### What needs to be done
Could you print each line of the material below exactly?

### Data provided
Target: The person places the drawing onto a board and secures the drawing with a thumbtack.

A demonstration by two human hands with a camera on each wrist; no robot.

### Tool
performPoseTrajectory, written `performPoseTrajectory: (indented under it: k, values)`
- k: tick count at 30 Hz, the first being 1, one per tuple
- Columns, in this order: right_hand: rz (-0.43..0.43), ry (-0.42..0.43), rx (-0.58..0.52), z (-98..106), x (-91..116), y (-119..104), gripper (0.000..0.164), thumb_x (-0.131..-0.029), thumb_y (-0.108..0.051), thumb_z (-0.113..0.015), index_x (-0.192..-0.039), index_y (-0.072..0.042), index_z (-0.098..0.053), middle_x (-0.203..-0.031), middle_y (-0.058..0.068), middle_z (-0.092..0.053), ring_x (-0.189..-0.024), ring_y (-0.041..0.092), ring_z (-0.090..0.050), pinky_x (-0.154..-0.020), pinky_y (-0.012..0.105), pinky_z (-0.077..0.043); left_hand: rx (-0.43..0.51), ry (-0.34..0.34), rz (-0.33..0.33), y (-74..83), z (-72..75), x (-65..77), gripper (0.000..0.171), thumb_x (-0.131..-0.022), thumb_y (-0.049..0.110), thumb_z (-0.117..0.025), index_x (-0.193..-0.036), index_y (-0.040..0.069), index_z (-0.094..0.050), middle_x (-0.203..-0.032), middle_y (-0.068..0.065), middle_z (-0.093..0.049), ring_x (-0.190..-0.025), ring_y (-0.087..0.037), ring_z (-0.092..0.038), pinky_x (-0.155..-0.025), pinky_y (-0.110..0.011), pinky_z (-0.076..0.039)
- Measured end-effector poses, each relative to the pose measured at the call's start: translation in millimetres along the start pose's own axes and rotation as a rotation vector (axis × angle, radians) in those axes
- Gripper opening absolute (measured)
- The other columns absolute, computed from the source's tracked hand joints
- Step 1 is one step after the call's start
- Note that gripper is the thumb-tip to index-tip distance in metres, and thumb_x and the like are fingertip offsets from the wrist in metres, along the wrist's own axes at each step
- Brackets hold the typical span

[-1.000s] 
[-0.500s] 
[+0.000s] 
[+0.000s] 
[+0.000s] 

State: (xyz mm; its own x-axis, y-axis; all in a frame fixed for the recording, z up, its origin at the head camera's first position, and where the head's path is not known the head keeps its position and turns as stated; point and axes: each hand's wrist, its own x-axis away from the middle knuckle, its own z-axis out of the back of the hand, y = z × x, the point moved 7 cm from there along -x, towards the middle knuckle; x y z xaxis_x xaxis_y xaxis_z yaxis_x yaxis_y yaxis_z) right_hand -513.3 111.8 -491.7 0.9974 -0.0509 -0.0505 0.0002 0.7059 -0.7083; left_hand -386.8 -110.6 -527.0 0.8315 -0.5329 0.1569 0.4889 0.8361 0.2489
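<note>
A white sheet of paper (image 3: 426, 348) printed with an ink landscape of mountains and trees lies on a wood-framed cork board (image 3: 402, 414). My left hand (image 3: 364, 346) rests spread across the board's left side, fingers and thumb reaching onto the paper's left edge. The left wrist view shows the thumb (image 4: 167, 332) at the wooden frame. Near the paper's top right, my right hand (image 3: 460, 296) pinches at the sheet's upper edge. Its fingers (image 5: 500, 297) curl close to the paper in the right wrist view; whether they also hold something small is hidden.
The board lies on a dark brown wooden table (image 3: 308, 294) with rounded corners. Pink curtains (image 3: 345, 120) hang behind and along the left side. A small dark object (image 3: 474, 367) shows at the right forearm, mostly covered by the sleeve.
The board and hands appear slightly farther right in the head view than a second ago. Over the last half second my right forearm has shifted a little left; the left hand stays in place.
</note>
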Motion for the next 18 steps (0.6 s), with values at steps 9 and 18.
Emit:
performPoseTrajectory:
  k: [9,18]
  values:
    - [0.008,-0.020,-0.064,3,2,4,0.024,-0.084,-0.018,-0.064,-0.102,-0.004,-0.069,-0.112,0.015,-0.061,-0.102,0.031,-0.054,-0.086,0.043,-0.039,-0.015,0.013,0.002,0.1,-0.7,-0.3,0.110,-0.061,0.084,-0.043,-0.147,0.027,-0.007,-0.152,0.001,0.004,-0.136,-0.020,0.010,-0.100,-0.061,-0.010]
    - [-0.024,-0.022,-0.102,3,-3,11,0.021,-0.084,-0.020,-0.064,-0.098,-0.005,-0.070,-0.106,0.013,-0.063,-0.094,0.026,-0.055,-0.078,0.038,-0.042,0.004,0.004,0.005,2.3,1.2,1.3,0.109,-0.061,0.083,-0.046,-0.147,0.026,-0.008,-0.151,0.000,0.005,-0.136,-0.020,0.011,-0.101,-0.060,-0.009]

### Solution to the exercise
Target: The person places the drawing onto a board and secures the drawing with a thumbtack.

A demonstration by two human hands with a camera on each wrist; no robot.

### Tool
performPoseTrajectory, written `performPoseTrajectory: (indented under it: k, values)`
- k: tick count at 30 Hz, the first being 1, one per tuple
- Columns, in this order: right_hand: rz (-0.43..0.43), ry (-0.42..0.43), rx (-0.58..0.52), z (-98..106), x (-91..116), y (-119..104), gripper (0.000..0.164), thumb_x (-0.131..-0.029), thumb_y (-0.108..0.051), thumb_z (-0.113..0.015), index_x (-0.192..-0.039), index_y (-0.072..0.042), index_z (-0.098..0.053), middle_x (-0.203..-0.031), middle_y (-0.058..0.068), middle_z (-0.092..0.053), ring_x (-0.189..-0.024), ring_y (-0.041..0.092), ring_z (-0.090..0.050), pinky_x (-0.154..-0.020), pinky_y (-0.012..0.105), pinky_z (-0.077..0.043); left_hand: rx (-0.43..0.51), ry (-0.34..0.34), rz (-0.33..0.33), y (-74..83), z (-72..75), x (-65..77), gripper (0.000..0.171), thumb_x (-0.131..-0.022), thumb_y (-0.049..0.110), thumb_z (-0.117..0.025), index_x (-0.193..-0.036), index_y (-0.040..0.069), index_z (-0.094..0.050), middle_x (-0.203..-0.032), middle_y (-0.068..0.065), middle_z (-0.093..0.049), ring_x (-0.190..-0.025), ring_y (-0.087..0.037), ring_z (-0.092..0.038), pinky_x (-0.155..-0.025), pinky_y (-0.110..0.011), pinky_z (-0.076..0.039)
- Measured end-effector poses, each relative to the pose measured at the call's start: translation in millimetres along the start pose's own axes and rotation as a rotation vector (axis × angle, radians) in those axes
- Gripper opening absolute (measured)
- The other columns absolute, computed from the source's tracked hand joints
- Step 1 is one step after the call's start
- Note that gripper is the thumb-tip to index-tip distance in metres, and thumb_x and the like are fingertip offsets from the wrist in metres, along the wrist's own axes at each step
- Brackets hold the typical span

[-1.000s] 
[-0.500s] 
[+0.000s] 
[+0.000s] 
[+0.000s] 

State: (xyz mm; its own x-axis, y-axis; all in a frame fixed for the recording, z up, its origin at the head camera's first position, and where the head's path is not known the head keeps its position and turns as stated; point and axes: each hand's wrist, its own x-axis away from the middle knuckle, its own z-axis out of the back of the hand, y = z × x, the point moved 7 cm from there along -x, towards the middle knuckle; x y z xaxis_x xaxis_y xaxis_z yaxis_x yaxis_y yaxis_z) right_hand -513.3 111.8 -491.7 0.9974 -0.0509 -0.0505 0.0002 0.7059 -0.7083; left_hand -386.8 -110.6 -527.0 0.8315 -0.5329 0.1569 0.4889 0.8361 0.2489
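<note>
A white sheet of paper (image 3: 426, 348) printed with an ink landscape of mountains and trees lies on a wood-framed cork board (image 3: 402, 414). My left hand (image 3: 364, 346) rests spread across the board's left side, fingers and thumb reaching onto the paper's left edge. The left wrist view shows the thumb (image 4: 167, 332) at the wooden frame. Near the paper's top right, my right hand (image 3: 460, 296) pinches at the sheet's upper edge. Its fingers (image 5: 500, 297) curl close to the paper in the right wrist view; whether they also hold something small is hidden.
The board lies on a dark brown wooden table (image 3: 308, 294) with rounded corners. Pink curtains (image 3: 345, 120) hang behind and along the left side. A small dark object (image 3: 474, 367) shows at the right forearm, mostly covered by the sleeve.
The board and hands appear slightly farther right in the head view than a second ago. Over the last half second my right forearm has shifted a little left; the left hand stays in place.
</note>
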Motion for the next 18 steps (0.6 s), with values at steps 9 and 18.
Emit:
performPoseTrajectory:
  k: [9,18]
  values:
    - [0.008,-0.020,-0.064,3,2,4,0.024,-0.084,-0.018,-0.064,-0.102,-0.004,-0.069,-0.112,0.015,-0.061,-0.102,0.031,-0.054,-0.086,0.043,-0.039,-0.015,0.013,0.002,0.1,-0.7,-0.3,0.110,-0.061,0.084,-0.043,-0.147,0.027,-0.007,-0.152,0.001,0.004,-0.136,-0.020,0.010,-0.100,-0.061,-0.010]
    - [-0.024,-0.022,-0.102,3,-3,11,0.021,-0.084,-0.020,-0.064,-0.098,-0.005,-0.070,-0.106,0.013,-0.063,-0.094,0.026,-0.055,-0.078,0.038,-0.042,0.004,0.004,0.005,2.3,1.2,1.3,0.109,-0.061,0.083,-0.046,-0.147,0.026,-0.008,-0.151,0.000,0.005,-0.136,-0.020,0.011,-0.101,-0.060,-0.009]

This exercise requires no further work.